Pedestrian Detection with Spatially Pooled Features and Structured Ensemble Learning
Seminar Title: Pedestrian Detection with Spatially Pooled Features and Structured Ensemble Learning
Speaker: Dr. Sakrapee (Paul) Paisitkriangkrai , the Australia Taxation Office (ATO)
Date and Time: 11.00 AM – 12:00 pm, 14 August, 2015
Seminar Room: CB11.12.113
Seminar Chairman: Associate Professor Jian Zhang (jian.zhang@uts.edu.au)
Abstract: Complex Visual Tracking is an active research area in computer vision since it faces to some challenge problems which stimulate interesting of scientist, and also has many important applications, such as tracking of objects such as people, animal, vehicle, and the others, even including complex video events analysis. There are two main difficulties to overcome in this task: abrupt motion and non-rigidness of the tracked object. For the first problem, we have presented a novel solution, IASAMC, for the first time. IASAMC means Intensively Adaptive Stochastic Approach Mento Carlo sampling for tracking of abrupt motion, which can sample from the complicated filtering distribution. In sampling, the history samples of the simulated Markov chain are exploited to establish a density grid based predictive model, and the “optimal” transition kernel is adaptively learned by using this model to improve the mixing of MCMC sampling. More precisely, the proposed algorithm works based on two collaborative online learning processes, of which one aims to approximate to the target distribution by estimating the density of states (DoS), and another one attempts to estimate the optimal proposal distribution based on the density grid based predictive model. The proposed algorithm can effectively overcome the local-trap problem in sampling by random walk in the energy space, as well as speed up the convergence rate due to its adaptive sampling mechanism. Extensive experiments show that the proposed tracking algorithm works effectively and outperforms several state-of-the-art alternatives in tracking of various types of abrupt motions, including sudden dynamics changes, camera switching, low-frame-rate videos, and etc.

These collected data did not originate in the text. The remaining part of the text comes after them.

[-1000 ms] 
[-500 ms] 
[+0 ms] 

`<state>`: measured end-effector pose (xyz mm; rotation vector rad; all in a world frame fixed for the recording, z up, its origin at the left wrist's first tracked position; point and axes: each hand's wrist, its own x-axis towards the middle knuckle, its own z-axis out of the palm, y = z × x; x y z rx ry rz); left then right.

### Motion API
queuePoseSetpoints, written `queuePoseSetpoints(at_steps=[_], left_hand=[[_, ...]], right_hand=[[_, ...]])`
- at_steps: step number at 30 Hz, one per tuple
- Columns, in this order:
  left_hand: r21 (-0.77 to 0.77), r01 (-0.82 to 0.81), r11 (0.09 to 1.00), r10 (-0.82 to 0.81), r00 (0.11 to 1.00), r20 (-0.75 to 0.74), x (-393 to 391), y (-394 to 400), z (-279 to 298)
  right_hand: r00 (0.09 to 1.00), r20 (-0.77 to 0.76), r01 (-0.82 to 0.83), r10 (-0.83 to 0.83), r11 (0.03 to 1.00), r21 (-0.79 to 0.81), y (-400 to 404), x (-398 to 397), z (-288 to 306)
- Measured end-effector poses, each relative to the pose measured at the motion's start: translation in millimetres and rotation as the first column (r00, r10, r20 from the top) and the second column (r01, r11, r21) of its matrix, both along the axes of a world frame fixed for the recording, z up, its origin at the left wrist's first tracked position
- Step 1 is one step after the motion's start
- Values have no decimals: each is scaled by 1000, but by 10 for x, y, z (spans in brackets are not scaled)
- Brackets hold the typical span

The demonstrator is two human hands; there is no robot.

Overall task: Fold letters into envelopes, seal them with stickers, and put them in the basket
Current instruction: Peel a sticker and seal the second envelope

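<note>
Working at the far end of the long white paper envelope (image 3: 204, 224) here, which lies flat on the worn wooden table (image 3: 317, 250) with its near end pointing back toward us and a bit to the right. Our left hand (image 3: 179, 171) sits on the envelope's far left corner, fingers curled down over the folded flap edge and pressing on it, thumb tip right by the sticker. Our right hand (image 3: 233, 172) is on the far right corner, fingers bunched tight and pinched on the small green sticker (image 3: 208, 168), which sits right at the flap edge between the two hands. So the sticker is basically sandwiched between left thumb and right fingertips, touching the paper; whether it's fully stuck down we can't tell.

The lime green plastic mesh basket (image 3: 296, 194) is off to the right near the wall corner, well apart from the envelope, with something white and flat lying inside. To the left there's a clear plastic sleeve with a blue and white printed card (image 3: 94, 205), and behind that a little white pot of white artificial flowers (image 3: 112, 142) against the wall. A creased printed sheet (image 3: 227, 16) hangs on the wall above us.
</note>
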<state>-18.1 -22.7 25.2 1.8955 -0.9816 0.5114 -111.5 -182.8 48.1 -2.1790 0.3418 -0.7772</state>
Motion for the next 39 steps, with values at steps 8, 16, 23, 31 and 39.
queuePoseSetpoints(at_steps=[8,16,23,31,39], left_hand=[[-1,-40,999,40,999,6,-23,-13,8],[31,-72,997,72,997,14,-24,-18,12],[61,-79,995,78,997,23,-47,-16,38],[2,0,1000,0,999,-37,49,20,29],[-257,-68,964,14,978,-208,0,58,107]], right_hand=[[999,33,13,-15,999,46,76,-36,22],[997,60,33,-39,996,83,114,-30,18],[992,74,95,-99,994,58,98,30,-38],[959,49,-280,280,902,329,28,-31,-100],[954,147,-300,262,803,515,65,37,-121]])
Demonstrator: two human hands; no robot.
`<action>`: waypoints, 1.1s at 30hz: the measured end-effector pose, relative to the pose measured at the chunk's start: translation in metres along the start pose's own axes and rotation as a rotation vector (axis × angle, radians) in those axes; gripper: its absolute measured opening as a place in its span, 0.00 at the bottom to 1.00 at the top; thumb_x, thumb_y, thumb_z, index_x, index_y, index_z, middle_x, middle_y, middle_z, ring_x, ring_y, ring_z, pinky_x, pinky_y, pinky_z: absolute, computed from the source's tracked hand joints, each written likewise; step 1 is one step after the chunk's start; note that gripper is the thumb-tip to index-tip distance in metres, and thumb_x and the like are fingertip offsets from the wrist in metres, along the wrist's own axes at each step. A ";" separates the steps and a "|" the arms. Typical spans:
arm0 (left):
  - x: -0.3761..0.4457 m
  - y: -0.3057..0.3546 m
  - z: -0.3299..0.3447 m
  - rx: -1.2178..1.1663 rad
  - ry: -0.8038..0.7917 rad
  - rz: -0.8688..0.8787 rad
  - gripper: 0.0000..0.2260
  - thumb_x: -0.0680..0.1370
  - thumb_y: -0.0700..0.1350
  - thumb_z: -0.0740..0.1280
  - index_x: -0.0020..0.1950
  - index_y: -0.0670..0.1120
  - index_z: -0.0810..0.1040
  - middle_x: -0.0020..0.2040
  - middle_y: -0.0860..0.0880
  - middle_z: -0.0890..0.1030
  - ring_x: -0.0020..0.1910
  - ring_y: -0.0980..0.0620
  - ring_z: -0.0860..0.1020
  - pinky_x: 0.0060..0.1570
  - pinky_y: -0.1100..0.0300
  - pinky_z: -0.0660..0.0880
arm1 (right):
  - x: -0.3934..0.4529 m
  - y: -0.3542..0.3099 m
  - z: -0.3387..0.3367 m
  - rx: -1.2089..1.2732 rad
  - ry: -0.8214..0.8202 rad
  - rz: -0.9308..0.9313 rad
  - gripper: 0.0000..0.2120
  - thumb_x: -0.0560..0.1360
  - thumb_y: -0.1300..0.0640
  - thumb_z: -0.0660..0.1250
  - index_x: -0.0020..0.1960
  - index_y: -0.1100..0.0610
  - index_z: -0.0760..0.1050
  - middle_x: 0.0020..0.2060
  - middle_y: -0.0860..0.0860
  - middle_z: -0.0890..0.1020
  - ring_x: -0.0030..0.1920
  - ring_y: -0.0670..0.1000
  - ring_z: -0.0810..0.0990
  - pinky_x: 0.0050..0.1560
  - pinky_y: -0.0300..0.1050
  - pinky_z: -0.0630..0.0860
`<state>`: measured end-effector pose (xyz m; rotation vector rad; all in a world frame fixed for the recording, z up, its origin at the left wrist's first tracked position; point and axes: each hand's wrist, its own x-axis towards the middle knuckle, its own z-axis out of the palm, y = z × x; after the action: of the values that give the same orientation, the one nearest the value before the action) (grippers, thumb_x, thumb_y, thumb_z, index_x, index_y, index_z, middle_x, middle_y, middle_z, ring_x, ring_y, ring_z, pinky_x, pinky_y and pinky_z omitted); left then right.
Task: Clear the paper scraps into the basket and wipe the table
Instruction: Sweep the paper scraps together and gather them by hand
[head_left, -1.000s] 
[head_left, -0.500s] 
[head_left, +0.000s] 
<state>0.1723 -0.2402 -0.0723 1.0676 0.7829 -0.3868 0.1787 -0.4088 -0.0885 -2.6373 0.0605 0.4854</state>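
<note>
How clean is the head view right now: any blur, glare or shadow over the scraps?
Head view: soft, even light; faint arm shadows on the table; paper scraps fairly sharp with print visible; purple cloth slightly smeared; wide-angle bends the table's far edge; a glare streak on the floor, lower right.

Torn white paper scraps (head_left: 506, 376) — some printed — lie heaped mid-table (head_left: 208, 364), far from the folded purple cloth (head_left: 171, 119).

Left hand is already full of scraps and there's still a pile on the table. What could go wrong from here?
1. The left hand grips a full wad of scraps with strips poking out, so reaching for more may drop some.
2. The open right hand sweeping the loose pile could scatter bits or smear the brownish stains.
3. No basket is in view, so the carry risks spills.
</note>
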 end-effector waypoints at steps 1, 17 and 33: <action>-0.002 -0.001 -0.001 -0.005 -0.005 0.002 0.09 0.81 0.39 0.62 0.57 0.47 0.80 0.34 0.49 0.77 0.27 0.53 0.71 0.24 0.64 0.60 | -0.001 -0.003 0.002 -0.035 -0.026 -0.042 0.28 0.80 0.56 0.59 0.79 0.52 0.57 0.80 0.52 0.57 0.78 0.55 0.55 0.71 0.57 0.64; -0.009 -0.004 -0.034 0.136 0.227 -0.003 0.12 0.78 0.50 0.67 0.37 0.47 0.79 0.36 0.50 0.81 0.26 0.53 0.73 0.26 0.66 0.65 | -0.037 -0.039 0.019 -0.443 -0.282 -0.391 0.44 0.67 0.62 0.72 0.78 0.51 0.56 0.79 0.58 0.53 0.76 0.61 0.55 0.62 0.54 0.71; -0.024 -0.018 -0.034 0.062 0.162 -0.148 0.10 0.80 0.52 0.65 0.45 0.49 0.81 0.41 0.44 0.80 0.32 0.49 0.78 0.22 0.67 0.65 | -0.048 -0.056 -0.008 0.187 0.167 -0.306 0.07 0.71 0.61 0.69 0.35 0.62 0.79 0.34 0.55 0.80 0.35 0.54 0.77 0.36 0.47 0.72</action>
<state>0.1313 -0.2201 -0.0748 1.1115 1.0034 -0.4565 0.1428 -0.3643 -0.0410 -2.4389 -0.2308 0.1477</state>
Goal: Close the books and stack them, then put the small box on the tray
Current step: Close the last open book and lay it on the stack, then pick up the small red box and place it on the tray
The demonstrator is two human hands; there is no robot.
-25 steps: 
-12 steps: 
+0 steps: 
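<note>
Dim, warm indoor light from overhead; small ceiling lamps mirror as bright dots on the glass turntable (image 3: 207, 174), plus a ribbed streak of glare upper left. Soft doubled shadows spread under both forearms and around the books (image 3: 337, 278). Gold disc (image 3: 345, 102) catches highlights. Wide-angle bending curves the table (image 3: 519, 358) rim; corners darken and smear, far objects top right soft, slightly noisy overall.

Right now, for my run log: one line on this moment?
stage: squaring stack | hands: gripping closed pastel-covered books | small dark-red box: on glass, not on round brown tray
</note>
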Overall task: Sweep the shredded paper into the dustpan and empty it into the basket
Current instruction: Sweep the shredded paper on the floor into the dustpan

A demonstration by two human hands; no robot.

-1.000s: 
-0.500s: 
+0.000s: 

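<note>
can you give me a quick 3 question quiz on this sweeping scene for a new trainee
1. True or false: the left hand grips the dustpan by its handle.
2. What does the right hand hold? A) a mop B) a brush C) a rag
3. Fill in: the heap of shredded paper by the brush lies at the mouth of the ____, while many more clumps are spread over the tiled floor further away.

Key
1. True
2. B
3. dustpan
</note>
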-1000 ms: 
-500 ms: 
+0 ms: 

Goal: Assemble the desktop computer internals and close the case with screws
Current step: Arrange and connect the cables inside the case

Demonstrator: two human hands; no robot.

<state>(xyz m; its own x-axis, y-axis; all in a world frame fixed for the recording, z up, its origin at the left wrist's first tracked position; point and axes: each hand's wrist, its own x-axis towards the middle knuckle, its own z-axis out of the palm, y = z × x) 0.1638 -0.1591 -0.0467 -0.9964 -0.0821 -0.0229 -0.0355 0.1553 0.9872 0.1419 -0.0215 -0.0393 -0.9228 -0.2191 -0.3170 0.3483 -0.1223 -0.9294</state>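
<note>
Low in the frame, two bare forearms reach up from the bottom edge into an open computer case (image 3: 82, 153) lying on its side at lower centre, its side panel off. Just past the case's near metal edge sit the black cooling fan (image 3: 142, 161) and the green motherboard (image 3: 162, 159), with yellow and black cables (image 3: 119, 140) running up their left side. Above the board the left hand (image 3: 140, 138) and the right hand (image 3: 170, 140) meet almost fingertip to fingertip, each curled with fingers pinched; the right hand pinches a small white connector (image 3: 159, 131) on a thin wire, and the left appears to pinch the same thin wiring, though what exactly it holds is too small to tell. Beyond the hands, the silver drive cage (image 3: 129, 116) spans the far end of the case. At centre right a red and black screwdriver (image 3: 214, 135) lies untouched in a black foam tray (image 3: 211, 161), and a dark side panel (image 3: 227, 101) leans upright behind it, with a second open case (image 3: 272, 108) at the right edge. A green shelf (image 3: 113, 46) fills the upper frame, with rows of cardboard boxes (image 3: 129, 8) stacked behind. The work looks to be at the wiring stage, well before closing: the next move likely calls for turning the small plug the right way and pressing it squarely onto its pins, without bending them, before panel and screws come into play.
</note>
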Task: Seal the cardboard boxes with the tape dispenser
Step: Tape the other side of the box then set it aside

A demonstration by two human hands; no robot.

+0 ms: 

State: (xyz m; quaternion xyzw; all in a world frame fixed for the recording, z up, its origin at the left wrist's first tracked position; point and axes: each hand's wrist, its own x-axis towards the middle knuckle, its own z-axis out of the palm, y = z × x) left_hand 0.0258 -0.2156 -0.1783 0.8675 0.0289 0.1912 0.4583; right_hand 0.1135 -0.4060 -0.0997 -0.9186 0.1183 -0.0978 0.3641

Short CV of Dr. Sakrapee (Paul) Paisitkriangkrai
Bio: Dr. Sakrapee (Paul) Paisitkriangkrai is a data mining scientist at the Australia Taxation Office (ATO) in Box Hill, Melbourne. Before joining the ATO, he was a postdoctoral researcher at The Australian Centre for Visual Technologies, The University of Adelaide. He received his Bachelor degree in computer engineering, the Master degree in biomedical engineering, and the PhD degree from the University of New South Wales, Sydney, Australia, in 2003 and 2010, respectively. His research interests include data mining, pattern recognition, image processing, and machine learning.